**Task directions**
For the string "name", state how many lines of the data hold it. Give nothing besides the number.

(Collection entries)
:::::

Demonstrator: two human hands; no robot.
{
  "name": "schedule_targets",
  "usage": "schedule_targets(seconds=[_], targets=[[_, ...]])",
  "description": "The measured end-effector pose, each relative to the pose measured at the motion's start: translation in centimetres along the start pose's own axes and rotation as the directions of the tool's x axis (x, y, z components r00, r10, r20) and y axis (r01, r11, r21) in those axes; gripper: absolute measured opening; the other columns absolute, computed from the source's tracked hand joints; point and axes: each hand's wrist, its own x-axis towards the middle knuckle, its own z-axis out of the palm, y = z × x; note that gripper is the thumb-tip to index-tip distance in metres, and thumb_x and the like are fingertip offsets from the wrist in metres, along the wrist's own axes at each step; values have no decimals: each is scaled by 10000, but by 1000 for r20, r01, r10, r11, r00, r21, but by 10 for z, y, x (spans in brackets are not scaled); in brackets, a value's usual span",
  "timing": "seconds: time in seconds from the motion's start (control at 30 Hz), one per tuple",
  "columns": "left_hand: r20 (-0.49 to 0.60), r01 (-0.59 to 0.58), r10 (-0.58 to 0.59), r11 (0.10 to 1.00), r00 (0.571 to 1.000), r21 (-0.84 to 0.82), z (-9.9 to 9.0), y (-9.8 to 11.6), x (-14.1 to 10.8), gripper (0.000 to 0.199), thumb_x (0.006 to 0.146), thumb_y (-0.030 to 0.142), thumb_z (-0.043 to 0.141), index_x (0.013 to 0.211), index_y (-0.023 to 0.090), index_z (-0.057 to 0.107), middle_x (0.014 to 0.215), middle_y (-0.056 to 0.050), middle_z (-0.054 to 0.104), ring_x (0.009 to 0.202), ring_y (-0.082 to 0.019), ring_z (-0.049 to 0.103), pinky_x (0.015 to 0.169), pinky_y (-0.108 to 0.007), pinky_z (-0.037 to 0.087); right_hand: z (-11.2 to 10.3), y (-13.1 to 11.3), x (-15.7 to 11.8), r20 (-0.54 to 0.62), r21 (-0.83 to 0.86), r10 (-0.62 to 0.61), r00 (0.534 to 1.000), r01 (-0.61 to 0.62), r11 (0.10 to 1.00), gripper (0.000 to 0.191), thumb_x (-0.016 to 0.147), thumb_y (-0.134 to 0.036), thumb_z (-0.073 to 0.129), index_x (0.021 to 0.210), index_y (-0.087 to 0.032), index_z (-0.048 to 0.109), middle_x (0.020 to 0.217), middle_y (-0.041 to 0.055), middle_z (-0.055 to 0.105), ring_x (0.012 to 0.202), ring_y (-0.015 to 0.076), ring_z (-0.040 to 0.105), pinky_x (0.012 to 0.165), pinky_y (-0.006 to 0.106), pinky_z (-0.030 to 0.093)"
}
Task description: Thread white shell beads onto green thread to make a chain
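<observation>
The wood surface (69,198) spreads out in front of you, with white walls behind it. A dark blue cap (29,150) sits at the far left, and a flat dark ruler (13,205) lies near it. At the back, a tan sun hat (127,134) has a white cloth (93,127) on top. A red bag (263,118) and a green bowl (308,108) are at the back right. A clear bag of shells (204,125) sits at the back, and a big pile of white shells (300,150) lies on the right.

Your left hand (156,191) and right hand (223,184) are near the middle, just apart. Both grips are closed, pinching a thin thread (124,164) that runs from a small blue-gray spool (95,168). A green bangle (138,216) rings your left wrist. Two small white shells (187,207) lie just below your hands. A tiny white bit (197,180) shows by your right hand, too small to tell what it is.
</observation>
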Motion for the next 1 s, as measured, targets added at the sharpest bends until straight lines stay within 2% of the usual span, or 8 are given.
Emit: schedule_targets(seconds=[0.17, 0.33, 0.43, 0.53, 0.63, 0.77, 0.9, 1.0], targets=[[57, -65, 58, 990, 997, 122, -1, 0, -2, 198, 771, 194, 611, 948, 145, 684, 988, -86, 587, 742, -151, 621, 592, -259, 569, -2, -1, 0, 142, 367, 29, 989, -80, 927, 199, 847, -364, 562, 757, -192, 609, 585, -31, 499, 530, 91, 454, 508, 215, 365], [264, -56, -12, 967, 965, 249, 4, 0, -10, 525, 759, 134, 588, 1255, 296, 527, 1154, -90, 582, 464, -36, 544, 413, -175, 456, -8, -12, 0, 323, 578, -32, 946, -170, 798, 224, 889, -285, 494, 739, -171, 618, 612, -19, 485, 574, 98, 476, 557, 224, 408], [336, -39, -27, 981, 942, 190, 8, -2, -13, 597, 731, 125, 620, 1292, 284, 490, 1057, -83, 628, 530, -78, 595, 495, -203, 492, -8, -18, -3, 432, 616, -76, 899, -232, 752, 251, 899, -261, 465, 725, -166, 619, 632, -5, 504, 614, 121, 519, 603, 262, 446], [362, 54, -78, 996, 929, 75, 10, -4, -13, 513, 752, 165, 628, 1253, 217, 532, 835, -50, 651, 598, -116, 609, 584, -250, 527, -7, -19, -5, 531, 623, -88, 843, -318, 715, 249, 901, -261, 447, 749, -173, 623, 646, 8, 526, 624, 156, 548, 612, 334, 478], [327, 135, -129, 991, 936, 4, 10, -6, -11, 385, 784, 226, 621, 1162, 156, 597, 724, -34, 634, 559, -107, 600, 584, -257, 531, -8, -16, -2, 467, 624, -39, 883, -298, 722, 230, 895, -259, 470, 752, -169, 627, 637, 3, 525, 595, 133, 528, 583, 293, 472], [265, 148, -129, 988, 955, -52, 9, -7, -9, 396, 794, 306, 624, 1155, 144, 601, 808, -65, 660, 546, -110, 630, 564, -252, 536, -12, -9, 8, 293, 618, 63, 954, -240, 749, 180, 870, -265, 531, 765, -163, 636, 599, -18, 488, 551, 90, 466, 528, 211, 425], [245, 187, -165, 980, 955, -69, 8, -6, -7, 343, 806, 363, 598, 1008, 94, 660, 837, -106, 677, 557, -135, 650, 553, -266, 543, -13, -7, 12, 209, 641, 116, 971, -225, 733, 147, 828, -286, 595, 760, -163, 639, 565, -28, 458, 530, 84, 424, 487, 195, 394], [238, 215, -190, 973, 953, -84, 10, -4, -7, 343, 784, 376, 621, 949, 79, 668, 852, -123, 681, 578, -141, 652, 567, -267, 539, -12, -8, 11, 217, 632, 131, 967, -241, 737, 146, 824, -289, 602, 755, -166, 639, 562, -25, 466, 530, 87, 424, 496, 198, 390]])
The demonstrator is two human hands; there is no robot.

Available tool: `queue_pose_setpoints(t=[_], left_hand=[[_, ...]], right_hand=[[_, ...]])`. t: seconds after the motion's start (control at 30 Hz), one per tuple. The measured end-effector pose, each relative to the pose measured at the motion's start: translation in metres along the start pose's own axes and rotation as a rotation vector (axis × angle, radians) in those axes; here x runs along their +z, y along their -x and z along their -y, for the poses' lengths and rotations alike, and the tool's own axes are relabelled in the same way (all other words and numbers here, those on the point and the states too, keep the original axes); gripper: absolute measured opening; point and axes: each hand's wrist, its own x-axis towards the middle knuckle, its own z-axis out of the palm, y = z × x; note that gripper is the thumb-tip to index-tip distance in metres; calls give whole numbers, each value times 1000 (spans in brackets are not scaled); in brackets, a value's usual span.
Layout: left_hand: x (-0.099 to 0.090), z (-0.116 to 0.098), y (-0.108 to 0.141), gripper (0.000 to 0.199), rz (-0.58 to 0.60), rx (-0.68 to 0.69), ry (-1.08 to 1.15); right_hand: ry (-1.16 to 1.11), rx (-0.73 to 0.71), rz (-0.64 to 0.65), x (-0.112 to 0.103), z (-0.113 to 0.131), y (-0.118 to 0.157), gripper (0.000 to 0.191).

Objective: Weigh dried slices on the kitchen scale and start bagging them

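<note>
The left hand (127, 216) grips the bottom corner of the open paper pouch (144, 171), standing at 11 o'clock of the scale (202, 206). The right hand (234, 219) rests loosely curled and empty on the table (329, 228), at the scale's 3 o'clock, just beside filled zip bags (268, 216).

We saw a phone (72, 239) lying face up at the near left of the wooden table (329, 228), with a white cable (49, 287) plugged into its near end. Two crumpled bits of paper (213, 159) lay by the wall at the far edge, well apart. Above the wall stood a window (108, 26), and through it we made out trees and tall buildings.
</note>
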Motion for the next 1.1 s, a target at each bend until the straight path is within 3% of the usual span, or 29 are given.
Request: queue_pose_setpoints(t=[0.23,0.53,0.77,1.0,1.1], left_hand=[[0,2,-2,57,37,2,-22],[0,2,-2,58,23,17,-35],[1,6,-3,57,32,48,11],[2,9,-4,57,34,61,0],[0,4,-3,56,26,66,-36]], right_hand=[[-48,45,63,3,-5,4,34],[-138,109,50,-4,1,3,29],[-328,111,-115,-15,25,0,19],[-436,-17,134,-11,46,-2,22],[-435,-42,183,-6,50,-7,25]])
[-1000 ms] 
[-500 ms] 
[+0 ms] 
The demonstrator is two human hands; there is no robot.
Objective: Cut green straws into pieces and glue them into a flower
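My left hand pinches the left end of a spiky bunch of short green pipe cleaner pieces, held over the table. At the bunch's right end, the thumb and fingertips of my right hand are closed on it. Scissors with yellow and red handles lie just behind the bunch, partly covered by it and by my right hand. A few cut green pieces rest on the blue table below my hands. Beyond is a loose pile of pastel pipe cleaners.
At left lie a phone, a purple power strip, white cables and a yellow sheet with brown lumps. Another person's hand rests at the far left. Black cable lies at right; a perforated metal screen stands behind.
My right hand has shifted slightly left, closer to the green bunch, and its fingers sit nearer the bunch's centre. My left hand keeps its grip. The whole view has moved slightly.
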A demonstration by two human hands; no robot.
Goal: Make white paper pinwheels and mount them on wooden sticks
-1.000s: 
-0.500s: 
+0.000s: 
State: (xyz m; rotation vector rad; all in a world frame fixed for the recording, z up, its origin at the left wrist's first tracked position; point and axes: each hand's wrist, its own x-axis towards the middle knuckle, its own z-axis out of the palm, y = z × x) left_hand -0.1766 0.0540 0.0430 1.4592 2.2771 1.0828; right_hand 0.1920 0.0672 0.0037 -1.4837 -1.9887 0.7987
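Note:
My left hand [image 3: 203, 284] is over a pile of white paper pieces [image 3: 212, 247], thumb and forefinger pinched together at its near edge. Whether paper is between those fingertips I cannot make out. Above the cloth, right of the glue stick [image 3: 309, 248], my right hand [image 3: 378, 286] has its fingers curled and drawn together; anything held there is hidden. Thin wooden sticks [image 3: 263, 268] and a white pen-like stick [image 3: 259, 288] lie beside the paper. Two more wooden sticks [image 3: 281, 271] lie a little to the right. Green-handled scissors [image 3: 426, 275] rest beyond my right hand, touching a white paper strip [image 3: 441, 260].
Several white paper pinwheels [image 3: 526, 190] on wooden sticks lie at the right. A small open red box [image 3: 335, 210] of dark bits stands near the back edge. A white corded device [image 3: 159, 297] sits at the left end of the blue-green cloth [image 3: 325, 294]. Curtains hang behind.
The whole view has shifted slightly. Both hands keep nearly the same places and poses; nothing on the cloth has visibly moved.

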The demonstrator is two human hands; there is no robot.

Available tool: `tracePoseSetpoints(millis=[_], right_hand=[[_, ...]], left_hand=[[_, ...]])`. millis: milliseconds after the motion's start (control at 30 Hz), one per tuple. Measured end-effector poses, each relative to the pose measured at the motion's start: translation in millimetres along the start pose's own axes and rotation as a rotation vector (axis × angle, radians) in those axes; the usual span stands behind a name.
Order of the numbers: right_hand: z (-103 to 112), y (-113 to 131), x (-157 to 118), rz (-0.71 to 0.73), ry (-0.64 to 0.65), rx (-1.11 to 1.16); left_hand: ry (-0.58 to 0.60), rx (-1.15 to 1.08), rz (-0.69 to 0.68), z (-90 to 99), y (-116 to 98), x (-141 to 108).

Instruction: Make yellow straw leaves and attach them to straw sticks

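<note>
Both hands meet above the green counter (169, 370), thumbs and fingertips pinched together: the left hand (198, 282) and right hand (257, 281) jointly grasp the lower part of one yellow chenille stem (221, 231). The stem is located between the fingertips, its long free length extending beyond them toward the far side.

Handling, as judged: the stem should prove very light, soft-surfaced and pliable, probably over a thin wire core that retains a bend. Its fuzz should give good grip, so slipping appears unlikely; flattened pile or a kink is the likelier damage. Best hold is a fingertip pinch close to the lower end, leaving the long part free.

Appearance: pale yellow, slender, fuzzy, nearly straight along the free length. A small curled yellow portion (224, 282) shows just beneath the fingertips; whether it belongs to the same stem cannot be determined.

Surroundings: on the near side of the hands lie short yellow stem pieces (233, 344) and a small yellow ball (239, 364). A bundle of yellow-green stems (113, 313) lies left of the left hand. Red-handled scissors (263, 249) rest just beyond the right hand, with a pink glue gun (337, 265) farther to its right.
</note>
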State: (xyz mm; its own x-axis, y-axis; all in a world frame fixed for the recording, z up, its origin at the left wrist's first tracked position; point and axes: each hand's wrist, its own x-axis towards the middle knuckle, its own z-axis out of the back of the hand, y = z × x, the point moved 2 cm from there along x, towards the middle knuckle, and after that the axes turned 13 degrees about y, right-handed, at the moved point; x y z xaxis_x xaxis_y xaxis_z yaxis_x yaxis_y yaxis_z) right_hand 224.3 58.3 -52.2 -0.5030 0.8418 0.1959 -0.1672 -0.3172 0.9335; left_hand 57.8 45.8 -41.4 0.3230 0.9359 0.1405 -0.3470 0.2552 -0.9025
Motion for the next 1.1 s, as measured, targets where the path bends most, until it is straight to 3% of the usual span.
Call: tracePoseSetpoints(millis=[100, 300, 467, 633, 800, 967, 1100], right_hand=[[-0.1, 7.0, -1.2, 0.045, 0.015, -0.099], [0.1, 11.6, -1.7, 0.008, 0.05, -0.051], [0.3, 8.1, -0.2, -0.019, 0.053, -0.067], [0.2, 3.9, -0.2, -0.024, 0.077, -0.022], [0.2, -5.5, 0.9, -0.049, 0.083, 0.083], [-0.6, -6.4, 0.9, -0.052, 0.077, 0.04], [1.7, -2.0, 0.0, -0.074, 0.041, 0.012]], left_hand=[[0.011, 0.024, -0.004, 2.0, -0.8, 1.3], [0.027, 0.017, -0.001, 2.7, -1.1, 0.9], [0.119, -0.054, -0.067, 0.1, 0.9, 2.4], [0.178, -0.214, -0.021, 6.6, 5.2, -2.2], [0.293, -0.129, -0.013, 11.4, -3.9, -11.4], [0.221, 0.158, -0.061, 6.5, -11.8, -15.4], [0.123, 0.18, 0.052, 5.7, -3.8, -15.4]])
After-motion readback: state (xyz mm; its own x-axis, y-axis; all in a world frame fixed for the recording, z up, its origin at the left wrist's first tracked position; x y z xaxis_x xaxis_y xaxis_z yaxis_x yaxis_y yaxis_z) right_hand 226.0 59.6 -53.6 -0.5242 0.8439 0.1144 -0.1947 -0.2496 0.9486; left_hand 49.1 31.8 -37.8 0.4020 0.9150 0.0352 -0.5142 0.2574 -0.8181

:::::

**Written solution**
2